This is the story of Alphaville...
Alphaville: une étrange aventure de Lemmy Caution (1965) was Jean-Luc Godard’s ninth feature film. A heady mix of spy noir, science fiction and the Nouvelle Vague at its heart is a poetic conflict between a hard-boiled Lemmy Caution and a supercomputer’s brave new world.
British writer Peter Cheyney had created the fictitious American investigator Lemmy Caution in 1936. As well as appearing in 10 novels Caution featured in over a dozen post-war French films, mostly played by singer Eddie Constantine whom Godard was keen to work with.
Godard had the idea of putting Lemmy Caution into a science-fiction setting, one similar to the vast city-sized spaceship in Brian Aldiss's novel Non-Stop. It would be a bold attempt at bending genres as well as storytelling techniques.
Godard also took inspiration from his 1963 short film The New World, where an atomic blast over Paris leaves the city untouched but changes the behavior of everyone except one young man who begins to document his observations after the media deny the blast has had any affects.
In Godard’s film Caution is secret agent 003, posing as a Figaro-Pravda journalist from The Outlands visiting the city of Alphaville. He wears a tan overcoat and fedora and carries a M1911 pistol, a battered Zippo (which he lights by shooting the flint wheel) and an Agfa camera.
Alphaville is a futuristic and dystopian version of Paris controlled by the Alpha 60 computer system. All residents are devoid of human emotions, unaware of the meanings of words such as love or poetry. “I’m very well, thank you, not at all” is the standard greeting.
Caution has three missions: to trace fellow agent Henry Dickinson, neutralise Alphaville’s mastermind Professor von Braun, and destroy Alpha 60 before it becomes a danger to The Outlands. In Alphaville emotion is forbidden, and anyone who displays it is arrested and executed.
Anna Karina plays Natacha von Braun, the great leader's daughter. Her pre-programmed ideas slowly break down when Caution gives his "pretty sphinx" a copy of surrealist poet Paul Eluard's Capital of Pain, the only thing Dickinson said could defeat Alpha 60.
And it’s poetry that finally breaks Alpha 60’s hold on the people of Alphaville; as the computer interrogates Caution it asks for his secret, and Caution’s poetic riddle causes the system to crash, leaving citizens clinging to the walls not knowing what to do or how to move.
Godard originally wanted to call the film Tarzan versus IBM, and Lemmy Caution's old-fashioned machismo is contrasted with the ruthless emotionless Alpha 60, eerily voiced by an actor with a mechanical larynx and represented by a pulsating high-wattage light.
Alphaville is full of contradictions; poetry is forbidden but Alpha 60 extensively quotes the poetry of Jorge Luis Borges. Passions are outlawed but Henry Dickinson dies making love to a Seductress Third Class in a cheap hotel. Vending machines sell the words “Merci.”

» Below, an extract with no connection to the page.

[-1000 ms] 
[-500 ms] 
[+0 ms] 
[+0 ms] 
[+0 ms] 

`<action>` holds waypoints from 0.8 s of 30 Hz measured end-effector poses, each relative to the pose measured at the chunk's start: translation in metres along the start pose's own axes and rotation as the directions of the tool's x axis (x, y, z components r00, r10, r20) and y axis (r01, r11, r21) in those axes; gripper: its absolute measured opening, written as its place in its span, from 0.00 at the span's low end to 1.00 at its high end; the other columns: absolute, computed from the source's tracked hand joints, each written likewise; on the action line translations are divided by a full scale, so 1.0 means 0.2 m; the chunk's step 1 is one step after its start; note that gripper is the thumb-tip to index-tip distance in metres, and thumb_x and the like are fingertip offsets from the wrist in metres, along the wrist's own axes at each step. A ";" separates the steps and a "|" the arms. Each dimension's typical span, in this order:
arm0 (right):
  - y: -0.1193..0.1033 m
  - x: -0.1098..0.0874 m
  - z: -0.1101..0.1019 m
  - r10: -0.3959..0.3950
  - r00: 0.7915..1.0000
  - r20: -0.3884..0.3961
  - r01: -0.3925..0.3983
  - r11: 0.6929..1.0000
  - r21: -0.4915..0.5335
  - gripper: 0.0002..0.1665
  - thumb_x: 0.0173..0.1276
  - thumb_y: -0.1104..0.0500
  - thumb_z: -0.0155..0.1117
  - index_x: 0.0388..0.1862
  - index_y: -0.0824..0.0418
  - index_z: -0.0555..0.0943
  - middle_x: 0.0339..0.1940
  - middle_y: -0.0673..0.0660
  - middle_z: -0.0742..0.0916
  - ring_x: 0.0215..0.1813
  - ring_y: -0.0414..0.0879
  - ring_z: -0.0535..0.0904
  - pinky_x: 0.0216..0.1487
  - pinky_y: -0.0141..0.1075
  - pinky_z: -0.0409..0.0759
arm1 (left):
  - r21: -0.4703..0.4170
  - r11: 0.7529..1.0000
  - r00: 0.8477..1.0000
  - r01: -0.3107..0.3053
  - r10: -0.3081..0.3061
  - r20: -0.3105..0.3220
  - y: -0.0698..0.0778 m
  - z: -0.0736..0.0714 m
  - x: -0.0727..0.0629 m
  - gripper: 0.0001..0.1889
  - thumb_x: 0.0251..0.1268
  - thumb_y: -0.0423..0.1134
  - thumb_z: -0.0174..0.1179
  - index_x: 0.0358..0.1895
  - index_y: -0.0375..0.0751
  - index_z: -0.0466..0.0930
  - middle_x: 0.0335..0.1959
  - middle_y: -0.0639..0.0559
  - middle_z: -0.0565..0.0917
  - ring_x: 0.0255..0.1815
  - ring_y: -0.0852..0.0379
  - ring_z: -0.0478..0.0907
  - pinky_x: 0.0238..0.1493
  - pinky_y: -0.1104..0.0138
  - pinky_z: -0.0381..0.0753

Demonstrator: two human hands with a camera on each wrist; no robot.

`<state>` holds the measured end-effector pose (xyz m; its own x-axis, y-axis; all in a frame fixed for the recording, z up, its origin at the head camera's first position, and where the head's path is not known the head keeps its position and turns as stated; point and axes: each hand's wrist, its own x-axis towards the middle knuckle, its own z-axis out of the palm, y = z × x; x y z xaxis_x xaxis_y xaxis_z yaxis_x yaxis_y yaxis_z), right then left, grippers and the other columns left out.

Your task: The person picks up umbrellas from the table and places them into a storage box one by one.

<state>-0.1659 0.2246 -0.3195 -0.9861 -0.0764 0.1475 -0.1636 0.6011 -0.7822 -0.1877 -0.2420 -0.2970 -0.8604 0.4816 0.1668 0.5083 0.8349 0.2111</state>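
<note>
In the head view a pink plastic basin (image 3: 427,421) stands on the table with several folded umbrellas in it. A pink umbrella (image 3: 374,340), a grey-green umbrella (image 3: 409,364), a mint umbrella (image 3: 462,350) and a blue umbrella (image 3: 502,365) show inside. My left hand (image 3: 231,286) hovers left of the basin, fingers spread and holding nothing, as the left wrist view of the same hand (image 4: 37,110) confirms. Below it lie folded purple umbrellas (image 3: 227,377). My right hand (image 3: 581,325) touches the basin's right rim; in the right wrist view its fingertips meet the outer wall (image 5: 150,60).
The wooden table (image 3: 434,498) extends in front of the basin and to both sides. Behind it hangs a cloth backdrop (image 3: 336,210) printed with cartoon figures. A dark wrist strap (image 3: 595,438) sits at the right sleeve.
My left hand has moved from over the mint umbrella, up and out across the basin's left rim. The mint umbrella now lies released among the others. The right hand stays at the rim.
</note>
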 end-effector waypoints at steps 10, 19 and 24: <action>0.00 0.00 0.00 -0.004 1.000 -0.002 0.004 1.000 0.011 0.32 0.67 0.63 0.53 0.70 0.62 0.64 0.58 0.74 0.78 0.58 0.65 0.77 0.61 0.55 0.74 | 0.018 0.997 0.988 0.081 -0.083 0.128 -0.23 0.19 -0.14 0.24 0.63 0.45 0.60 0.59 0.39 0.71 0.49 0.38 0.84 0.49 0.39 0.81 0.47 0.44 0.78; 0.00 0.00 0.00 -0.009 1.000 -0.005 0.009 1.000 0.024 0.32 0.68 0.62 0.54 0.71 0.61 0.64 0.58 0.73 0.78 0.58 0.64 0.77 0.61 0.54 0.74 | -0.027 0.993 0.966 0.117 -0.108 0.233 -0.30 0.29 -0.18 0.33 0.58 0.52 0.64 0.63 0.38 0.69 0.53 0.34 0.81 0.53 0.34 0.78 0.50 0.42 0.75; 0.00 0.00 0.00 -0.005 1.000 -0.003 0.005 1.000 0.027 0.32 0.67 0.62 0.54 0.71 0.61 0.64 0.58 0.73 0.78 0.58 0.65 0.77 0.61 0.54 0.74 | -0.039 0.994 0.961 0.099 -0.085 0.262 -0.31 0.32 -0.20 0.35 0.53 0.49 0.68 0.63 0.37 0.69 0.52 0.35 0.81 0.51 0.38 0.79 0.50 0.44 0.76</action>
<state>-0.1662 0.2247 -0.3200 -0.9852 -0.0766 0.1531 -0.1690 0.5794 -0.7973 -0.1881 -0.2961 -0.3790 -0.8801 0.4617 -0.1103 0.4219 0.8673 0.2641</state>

The movie also uses no special effects. It was filmed entirely in and around Paris with the Electricity Board building used for the Alpha 60 computer centre and the Hotel Sofitel Paris le Scribe as Lemmy Caution’s hotel. However the results are disorientating futuristic.
Cinematographer Raoul Coutard, a former war photographer, used a very fast Ilford black and white film stock allowing him to shoot the film at night in available light. The stock left the dark areas of the frame almost invisible, creating an eerie other-worldliness to the images.
Paul Misraki's score is equally unsettling, with jabbing blasts of brass at key moments of the film. Misraki was also a keen UFOlogist who subscribed to the Ancient Astronauts theory of alien life. He published Les Extraterrestres in 1962 about his beliefs.
There are a number of themes running through Alphaville, and Alpha 60 sums these up at the film’s beginning: “Sometimes reality is too complex for oral communication. But legend embodies it in a form which enables it to spread all over the world.”
One key legend is that of Orpheus, and there are many similarities between Alphaville and Jean Cocteau’s 1950 film Orphée: the cryptic broadcasts, the search for a missing person, the escape from a labyrinth and the belief that poetry has the power to save and to destroy.
Poetry and love are often used in dystopian literature to stand for things we have lost under the crushing heel of conformity. Only when Alpha 60 is destroyed can Natacha utter the unfamiliar words “Je… t’aime.” The loss of words in Alphaville is also a nod to Orwell’s Newspeak.
Pulp violence is ridiculed in Alphaville: Caution shoots a man to make sure he won’t move; a fight scene is filmed as a series of stills; prisoners are machine-gunned as they dive into a swimming pool. Godard highlights this spectacle of conflict in a way that asks “is that it?”
Elements of the film are improvised and there are nods to Dick Tracy, Flash Gordon and James Bond. But overall the film presents an impression and an ambience of pulp intercut with the absurd and the impersonal. The future looks like now because it is.
Alphaville is a stylish, witty, thoughtful and highly watchable deconstruction of the essences of noir and sci-fi, where the future is made out of poetry, attitude and the twilight streets of Paris. You can’t get much pulpier than that.